WHAT YOU NEED TO DO: The response must contain every line below in which "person" appears.

DATA SUPPLIED:
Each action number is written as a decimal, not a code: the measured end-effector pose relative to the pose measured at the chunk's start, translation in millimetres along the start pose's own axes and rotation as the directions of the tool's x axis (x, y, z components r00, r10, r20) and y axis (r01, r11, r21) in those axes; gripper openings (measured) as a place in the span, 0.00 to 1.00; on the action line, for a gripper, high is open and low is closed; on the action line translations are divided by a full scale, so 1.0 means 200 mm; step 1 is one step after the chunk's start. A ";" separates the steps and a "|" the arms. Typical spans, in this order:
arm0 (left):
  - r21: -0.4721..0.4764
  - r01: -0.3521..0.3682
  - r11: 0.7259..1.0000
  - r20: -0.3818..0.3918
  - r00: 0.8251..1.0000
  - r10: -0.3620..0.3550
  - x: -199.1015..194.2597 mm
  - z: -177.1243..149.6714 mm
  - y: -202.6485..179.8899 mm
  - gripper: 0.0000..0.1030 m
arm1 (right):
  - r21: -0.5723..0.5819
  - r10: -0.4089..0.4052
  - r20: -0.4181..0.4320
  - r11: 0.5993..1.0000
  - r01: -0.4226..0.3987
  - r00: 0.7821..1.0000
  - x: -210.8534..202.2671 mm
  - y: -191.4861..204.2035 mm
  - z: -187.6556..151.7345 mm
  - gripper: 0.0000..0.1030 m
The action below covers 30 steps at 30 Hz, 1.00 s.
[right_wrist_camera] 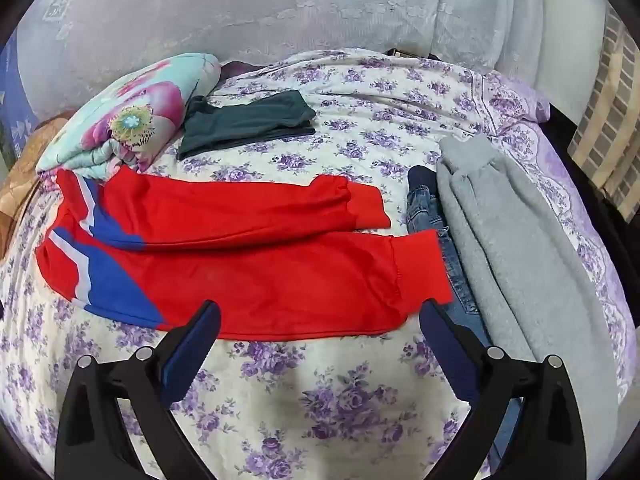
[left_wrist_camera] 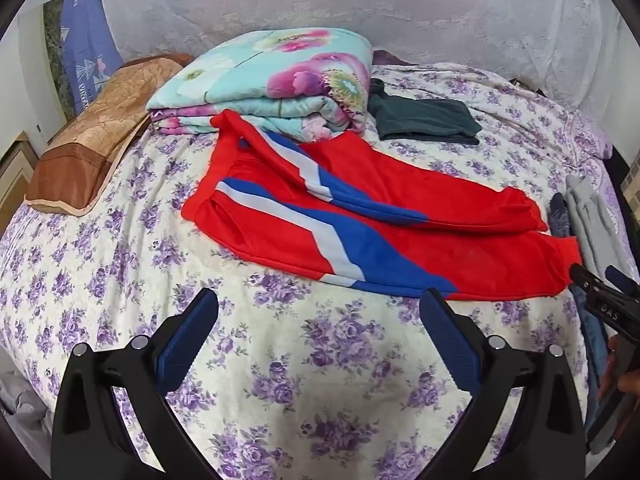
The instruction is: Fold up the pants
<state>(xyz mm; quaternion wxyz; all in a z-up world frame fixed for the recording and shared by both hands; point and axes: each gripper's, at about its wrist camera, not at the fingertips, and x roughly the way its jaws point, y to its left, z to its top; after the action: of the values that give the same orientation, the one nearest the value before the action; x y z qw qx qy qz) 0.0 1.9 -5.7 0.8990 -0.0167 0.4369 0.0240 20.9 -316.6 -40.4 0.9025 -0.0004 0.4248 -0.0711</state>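
Red pants (left_wrist_camera: 360,216) with blue and white stripes lie spread flat across the flowered bedsheet (left_wrist_camera: 280,360), waistband to the left and both legs running right. My left gripper (left_wrist_camera: 318,304) hovers open just in front of the near leg's striped part, with nothing between its fingers. In the right wrist view the same red pants (right_wrist_camera: 260,272) end in two cuffs at the right. My right gripper (right_wrist_camera: 320,312) stands open over the near leg by its cuff, gripping nothing. The right gripper (left_wrist_camera: 594,276) also shows at the right edge of the left wrist view, beside the cuff.
A folded floral quilt (left_wrist_camera: 272,80) lies behind the waistband, with a folded dark green garment (left_wrist_camera: 420,120) to its right. A brown pillow (left_wrist_camera: 96,132) sits far left. Grey pants (right_wrist_camera: 512,240) and blue jeans (right_wrist_camera: 428,208) lie at the bed's right side. Lace netting (right_wrist_camera: 280,12) hangs behind.
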 end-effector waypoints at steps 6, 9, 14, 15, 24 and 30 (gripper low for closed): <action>-0.066 -0.004 0.998 -0.063 0.998 0.000 0.04 0.01 0.06 0.96 | -0.015 0.014 -0.011 1.000 -0.014 1.000 0.03 0.00 0.02 0.97; -0.072 -0.015 0.997 -0.055 0.998 0.011 0.05 0.03 0.07 0.95 | -0.117 -0.034 0.039 0.992 0.038 0.999 0.04 0.07 -0.02 0.97; -0.126 0.005 0.992 -0.064 0.998 -0.014 0.05 0.03 0.08 0.96 | -0.177 0.014 0.036 0.984 -0.007 0.999 0.06 0.14 0.01 0.97; -0.126 0.006 0.992 -0.066 0.998 -0.014 0.05 0.03 0.08 0.95 | -0.177 0.023 0.037 0.984 -0.016 0.999 0.06 0.15 0.02 0.97; -0.135 -0.018 0.991 -0.060 0.998 0.010 0.02 0.01 0.09 0.95 | -0.190 0.044 0.012 0.981 -0.041 0.999 0.09 0.21 -0.01 0.97; -0.131 -0.023 0.991 -0.059 0.998 0.015 0.01 0.02 0.09 0.95 | -0.179 0.031 -0.006 0.983 -0.032 0.999 0.10 0.16 -0.05 0.97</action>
<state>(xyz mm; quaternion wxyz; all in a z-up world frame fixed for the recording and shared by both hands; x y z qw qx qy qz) 3.4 21.0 -4.3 0.8826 -0.0725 0.4605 0.0609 30.7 -286.5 -64.2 0.8992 -0.0745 0.4308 -0.0184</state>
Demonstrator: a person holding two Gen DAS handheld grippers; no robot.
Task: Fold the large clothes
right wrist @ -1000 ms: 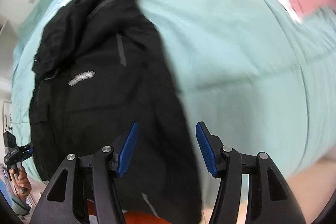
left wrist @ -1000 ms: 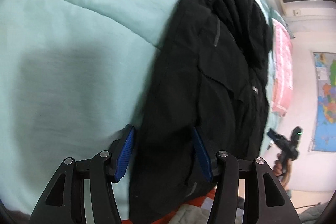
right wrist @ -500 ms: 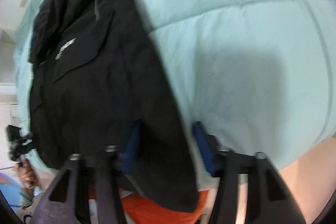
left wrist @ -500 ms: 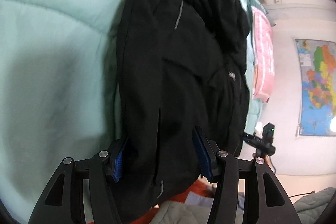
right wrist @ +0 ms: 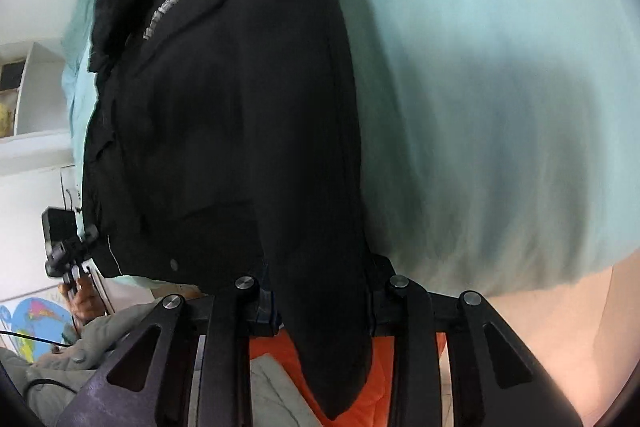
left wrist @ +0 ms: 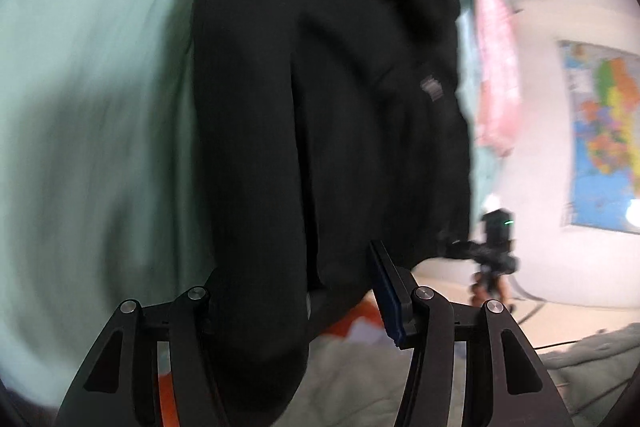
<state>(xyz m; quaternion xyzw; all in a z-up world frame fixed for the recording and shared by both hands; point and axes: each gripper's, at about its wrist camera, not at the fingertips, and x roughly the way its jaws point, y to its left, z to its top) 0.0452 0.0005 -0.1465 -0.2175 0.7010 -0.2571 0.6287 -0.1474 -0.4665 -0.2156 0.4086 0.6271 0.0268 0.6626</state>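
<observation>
A large black jacket lies lengthwise on a mint-green quilt, hood end far from me. It also shows in the right wrist view. My left gripper straddles the jacket's near hem; its right blue pad is visible, the left one is hidden by cloth, and the jaws stand wide apart. My right gripper has its jaws around the hem's other corner, and the fabric hangs down between the fingers.
The quilt covers the bed. An orange cloth and grey bedding lie below the hem. A pink pillow and a wall map are at the right.
Both grippers moved forward onto the jacket's near hem. The right gripper's jaws closed in on the fabric. The hem now hangs off the bed edge between the fingers.
</observation>
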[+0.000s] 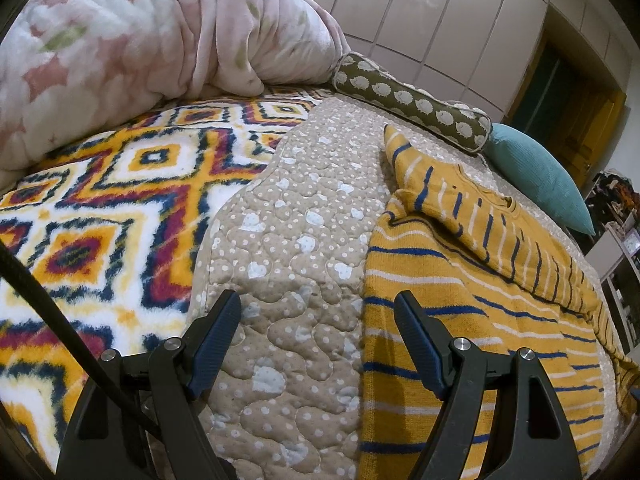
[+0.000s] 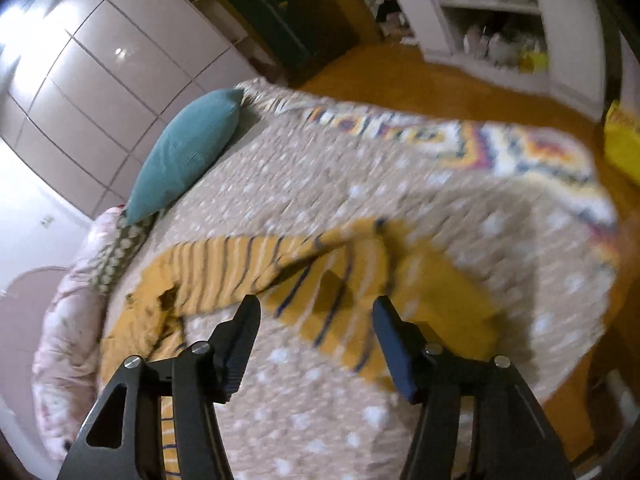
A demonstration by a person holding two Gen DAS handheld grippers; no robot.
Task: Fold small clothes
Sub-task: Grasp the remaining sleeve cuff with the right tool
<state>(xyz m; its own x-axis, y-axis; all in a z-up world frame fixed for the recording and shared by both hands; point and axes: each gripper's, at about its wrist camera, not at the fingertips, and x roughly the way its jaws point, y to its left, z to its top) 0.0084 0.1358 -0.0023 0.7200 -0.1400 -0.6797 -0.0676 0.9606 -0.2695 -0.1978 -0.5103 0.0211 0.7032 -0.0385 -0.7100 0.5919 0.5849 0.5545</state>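
Note:
A small yellow sweater (image 1: 460, 280) with blue and white stripes lies on the beige quilted bedspread (image 1: 296, 216), one sleeve folded across its body. My left gripper (image 1: 320, 312) is open and empty, low over the quilt at the sweater's left edge. In the blurred right wrist view the sweater (image 2: 280, 272) lies ahead with a sleeve stretched out. My right gripper (image 2: 316, 320) is open and empty above the quilt (image 2: 440, 216), just short of the sweater.
A colourful diamond-pattern blanket (image 1: 100, 208) and a pink fluffy duvet (image 1: 140, 40) lie to the left. An olive bolster (image 1: 412, 100) and a teal cushion (image 1: 536, 172) sit at the head of the bed. White wardrobes (image 2: 100, 80), a shelf unit (image 2: 500, 20) and an orange floor (image 2: 400, 80) surround the bed.

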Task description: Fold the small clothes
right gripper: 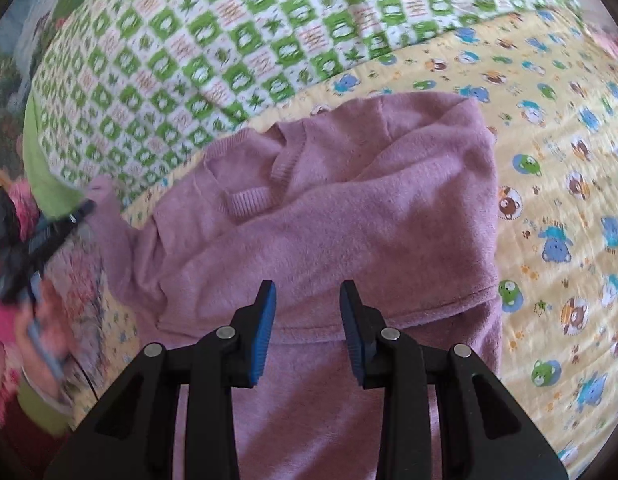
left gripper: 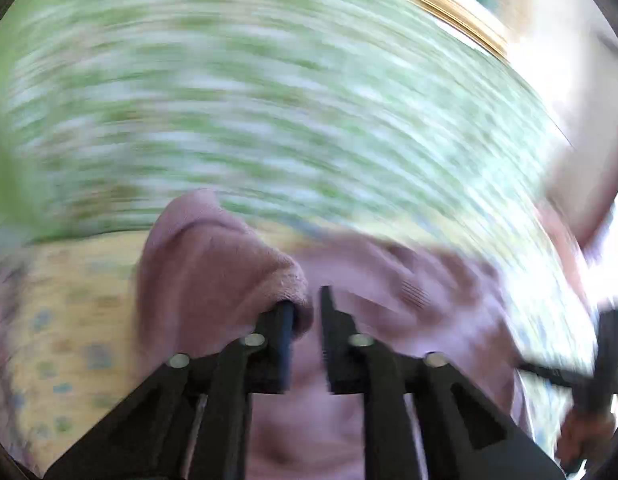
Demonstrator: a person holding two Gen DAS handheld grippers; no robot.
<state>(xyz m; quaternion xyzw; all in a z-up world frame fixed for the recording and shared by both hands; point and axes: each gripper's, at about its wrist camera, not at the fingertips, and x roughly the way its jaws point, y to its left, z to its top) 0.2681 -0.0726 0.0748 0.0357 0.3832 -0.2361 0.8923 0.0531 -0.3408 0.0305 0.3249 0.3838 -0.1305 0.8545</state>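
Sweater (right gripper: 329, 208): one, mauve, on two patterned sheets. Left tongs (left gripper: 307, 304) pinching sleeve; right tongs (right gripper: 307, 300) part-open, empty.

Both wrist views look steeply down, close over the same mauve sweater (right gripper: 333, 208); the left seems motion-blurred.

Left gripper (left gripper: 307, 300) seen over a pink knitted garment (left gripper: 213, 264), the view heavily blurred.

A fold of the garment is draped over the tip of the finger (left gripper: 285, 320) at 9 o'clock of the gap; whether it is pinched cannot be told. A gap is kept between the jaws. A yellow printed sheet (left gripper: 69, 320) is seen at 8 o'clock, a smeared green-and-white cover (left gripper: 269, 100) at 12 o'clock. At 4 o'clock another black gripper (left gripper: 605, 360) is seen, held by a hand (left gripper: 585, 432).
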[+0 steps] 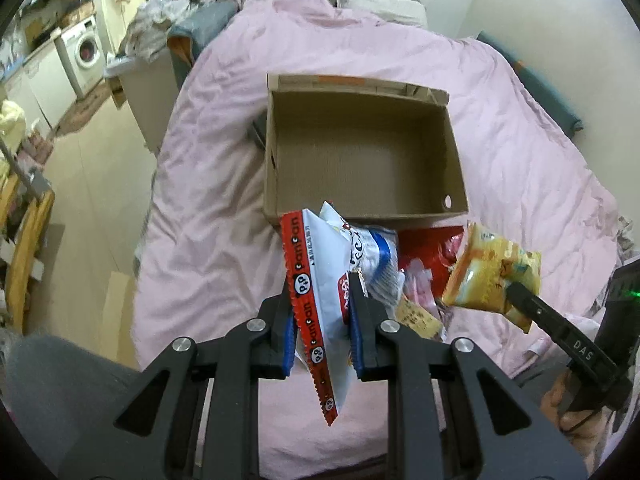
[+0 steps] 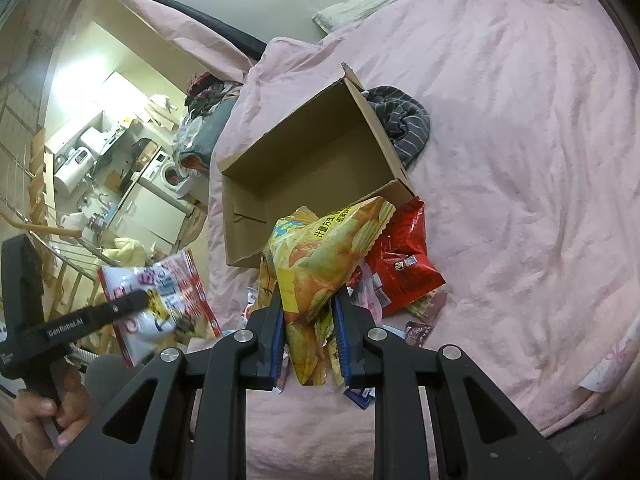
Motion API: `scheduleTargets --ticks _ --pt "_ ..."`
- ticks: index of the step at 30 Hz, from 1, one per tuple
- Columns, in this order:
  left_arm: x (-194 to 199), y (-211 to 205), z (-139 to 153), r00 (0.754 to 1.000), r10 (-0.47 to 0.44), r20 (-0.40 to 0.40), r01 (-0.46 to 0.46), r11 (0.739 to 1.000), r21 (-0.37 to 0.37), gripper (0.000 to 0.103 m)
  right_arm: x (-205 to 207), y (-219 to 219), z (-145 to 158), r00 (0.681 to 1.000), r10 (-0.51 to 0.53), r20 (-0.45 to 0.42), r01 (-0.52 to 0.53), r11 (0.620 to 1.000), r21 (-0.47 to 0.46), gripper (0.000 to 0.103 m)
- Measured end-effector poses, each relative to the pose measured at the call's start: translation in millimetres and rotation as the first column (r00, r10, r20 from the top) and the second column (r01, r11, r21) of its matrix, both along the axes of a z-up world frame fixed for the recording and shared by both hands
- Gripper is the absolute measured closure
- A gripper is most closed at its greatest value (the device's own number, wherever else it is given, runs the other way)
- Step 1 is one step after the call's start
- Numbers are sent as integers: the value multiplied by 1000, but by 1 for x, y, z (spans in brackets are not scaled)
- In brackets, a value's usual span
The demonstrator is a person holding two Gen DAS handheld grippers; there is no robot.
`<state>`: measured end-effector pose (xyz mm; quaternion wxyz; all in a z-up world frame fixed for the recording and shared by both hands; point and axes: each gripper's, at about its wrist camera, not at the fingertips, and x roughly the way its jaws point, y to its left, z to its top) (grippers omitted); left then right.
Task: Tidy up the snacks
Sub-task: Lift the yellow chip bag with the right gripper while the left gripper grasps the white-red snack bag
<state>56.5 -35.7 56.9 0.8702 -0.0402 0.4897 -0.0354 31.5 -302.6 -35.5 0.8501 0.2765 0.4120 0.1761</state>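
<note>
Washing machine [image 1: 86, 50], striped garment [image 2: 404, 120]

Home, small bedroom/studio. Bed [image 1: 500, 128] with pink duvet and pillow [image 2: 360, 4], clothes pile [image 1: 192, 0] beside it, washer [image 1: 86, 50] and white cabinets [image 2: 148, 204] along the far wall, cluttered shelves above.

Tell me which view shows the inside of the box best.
Left wrist: it looks down into the box, showing the whole bare floor and all four walls. The right wrist sees the box at a slant, with the yellow bag hiding its near corner.
</note>
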Motion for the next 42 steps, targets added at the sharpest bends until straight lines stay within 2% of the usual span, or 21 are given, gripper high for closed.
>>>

ANSWER TO THE PROBLEM:
Demonstrator: a person holding two Gen DAS handheld grippers; no robot.
A demonstration by a person holding two Gen DAS handheld grippers; no robot.
Demonstrator: a person holding two Gen DAS handheld grippers; no robot.
The demonstrator is a person holding two Gen DAS handheld grippers; there is no robot.

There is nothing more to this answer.